### Task details
One part of the entries below is wanted: the lines from the one containing "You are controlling" through the one containing "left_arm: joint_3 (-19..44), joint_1". Write those out exactly and nothing else.

### Information given
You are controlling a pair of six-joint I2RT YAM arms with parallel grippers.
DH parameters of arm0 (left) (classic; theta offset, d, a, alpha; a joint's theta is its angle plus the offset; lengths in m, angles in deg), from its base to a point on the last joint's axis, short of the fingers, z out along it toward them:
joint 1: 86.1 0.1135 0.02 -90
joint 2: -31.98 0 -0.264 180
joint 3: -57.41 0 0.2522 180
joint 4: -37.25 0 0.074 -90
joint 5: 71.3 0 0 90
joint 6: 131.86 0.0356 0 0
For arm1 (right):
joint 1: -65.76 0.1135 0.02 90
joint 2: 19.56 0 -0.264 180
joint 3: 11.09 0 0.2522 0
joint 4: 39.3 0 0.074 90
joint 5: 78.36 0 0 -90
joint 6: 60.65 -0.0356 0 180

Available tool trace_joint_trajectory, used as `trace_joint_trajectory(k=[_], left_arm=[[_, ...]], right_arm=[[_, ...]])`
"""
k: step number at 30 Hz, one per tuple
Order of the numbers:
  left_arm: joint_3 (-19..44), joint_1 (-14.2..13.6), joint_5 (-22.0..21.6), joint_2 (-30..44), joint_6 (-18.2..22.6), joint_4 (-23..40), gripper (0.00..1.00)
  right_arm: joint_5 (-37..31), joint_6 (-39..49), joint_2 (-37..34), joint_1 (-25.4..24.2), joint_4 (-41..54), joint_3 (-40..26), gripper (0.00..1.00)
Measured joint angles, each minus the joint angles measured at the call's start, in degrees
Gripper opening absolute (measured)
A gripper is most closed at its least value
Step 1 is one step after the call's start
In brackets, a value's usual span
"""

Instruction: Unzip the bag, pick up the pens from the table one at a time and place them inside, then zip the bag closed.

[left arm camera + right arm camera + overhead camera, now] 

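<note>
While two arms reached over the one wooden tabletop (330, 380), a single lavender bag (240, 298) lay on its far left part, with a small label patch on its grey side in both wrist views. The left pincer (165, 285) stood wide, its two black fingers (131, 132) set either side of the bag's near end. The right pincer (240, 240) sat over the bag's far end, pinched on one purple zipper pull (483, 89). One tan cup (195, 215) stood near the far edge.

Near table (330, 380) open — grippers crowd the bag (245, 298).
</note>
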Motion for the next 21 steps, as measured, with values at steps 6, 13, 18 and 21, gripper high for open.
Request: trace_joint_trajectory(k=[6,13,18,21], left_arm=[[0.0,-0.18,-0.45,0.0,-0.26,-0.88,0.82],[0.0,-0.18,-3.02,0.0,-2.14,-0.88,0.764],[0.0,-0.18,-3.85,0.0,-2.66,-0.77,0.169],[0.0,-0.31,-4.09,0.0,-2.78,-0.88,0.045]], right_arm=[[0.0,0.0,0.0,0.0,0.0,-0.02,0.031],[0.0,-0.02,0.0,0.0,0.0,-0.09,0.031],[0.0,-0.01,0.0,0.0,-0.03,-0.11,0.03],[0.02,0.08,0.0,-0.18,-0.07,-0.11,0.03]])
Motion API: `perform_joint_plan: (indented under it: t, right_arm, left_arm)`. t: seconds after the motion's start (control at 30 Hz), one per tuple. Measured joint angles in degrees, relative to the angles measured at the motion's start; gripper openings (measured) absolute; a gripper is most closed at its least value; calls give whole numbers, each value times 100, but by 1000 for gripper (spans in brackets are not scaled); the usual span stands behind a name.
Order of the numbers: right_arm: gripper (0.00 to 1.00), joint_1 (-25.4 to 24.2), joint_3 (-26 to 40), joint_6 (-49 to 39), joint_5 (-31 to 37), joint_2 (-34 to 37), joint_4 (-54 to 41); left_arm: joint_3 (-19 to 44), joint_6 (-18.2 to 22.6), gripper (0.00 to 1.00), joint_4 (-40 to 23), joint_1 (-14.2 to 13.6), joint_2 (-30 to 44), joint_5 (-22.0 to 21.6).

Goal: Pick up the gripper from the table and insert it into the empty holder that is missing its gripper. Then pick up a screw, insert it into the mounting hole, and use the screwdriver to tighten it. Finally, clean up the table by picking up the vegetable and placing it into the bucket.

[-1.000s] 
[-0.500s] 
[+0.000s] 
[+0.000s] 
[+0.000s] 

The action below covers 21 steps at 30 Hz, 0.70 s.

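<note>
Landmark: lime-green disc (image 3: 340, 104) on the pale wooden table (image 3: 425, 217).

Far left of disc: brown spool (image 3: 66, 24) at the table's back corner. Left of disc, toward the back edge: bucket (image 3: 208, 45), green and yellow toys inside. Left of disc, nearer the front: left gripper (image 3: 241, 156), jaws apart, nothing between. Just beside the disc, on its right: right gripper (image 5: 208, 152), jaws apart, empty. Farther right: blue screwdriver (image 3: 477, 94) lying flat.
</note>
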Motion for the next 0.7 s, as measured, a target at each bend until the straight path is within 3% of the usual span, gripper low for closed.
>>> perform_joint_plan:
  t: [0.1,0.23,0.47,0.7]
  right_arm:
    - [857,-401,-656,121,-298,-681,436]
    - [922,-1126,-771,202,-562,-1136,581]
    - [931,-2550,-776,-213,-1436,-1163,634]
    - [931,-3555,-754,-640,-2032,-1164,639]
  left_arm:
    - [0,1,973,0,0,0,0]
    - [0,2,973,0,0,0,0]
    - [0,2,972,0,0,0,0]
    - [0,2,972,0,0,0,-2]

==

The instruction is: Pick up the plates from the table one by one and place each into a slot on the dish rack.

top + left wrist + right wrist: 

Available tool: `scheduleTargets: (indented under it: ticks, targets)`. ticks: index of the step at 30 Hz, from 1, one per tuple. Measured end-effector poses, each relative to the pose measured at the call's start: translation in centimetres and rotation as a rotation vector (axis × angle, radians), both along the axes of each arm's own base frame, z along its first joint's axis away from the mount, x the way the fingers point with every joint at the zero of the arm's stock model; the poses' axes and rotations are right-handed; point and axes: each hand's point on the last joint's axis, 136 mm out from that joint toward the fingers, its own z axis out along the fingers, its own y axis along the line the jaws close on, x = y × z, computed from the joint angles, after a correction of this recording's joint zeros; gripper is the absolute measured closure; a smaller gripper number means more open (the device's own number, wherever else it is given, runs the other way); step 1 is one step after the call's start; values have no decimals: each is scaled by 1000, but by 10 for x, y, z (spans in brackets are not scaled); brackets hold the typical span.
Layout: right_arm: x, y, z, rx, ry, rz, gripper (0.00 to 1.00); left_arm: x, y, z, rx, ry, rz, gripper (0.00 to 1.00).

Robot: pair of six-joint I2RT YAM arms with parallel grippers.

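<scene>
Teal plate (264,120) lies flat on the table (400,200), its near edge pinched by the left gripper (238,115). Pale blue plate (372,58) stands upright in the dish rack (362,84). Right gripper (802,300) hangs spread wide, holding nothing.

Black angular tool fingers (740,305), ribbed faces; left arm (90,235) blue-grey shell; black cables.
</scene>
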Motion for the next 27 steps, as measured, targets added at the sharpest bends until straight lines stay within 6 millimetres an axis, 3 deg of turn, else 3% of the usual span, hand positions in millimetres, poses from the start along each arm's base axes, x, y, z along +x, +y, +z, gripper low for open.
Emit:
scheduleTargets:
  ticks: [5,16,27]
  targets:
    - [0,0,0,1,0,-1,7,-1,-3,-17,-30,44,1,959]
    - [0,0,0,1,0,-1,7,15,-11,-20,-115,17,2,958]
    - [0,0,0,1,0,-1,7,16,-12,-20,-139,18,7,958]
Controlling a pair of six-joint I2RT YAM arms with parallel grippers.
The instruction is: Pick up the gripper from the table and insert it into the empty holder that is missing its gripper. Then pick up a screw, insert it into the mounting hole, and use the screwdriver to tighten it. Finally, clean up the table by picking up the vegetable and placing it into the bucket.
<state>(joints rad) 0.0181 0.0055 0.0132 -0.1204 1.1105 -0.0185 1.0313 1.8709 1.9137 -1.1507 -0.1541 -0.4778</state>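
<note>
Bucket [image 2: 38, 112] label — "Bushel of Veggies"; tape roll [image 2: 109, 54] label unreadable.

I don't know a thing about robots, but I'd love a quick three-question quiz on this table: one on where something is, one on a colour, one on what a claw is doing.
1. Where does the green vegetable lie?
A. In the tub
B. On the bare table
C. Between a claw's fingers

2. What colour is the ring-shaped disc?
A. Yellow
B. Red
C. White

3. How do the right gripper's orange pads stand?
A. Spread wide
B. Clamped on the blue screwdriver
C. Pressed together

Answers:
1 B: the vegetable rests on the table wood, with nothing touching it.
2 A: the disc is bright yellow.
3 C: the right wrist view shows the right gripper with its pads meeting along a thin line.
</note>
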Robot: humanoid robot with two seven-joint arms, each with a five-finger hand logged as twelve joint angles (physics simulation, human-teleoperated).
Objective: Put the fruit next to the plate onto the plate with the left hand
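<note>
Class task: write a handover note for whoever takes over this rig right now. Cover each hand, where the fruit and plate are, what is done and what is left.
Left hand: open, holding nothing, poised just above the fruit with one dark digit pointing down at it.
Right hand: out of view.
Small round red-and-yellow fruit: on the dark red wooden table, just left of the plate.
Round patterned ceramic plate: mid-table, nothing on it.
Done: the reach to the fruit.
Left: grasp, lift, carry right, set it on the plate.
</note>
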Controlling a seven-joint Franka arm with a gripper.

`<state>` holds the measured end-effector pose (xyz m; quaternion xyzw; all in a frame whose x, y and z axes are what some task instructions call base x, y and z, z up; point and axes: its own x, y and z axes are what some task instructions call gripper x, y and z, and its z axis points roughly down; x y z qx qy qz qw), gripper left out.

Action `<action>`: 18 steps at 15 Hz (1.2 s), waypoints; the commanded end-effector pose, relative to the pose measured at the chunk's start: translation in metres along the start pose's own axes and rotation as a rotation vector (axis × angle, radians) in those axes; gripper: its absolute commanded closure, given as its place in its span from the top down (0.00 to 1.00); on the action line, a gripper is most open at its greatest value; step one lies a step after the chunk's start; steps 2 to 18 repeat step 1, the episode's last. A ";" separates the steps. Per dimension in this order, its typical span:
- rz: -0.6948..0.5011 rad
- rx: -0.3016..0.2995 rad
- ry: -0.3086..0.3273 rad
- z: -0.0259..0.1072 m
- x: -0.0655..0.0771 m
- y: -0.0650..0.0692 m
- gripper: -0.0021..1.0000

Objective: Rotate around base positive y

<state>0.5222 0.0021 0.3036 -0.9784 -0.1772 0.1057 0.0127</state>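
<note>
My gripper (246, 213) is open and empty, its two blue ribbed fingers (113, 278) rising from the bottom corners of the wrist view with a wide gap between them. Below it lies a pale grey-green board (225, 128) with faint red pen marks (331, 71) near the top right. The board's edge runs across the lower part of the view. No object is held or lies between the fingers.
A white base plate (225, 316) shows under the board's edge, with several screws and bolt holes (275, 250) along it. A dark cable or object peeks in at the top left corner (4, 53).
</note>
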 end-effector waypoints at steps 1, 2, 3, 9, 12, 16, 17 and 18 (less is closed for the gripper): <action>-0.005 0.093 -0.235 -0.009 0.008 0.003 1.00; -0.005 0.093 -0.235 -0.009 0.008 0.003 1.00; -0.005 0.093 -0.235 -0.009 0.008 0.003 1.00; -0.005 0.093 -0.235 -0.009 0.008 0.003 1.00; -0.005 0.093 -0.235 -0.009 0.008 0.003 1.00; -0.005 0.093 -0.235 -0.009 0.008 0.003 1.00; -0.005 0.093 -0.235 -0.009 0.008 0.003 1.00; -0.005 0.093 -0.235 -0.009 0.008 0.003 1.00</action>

### Answer for the task
You are controlling a pair of six-joint I2RT YAM arms with parallel grippers.
DH parameters of arm0 (left) (classic; theta offset, d, a, alpha; a joint's theta is its angle plus the offset; lengths in m, angles in deg), from its base to a point on the last joint's axis, short of the fingers, z out along it toward them:
joint 1: 86.1 0.1135 0.02 -90
joint 2: -31.98 0 -0.264 180
joint 3: -57.41 0 0.2522 180
joint 4: -37.25 0 0.074 -90
joint 5: 71.3 0 0 90
joint 6: 131.86 0.0356 0 0
For arm1 (right):
joint 1: -65.76 0.1135 0.02 90
joint 2: 19.56 0 -0.264 180
joint 3: 11.09 0 0.2522 0
joint 4: 39.3 0 0.074 90
joint 5: 78.36 0 0 -90
joint 6: 60.65 -0.0356 0 180

Available tool trace_joint_trajectory, used as `trace_joint_trajectory(k=[_], left_arm=[[_, ...]], right_arm=[[_, ...]])`
"""
k: step number at 30 Hz, one per tuple
Order of the numbers:
  left_arm: joint_3 (-19..44), joint_1 (-14.2..13.6), joint_5 (-22.0..21.6), joint_2 (-30..44), joint_6 (-18.2..22.6), joint_4 (-23..40), gripper (0.00..1.00)

This answer is complete.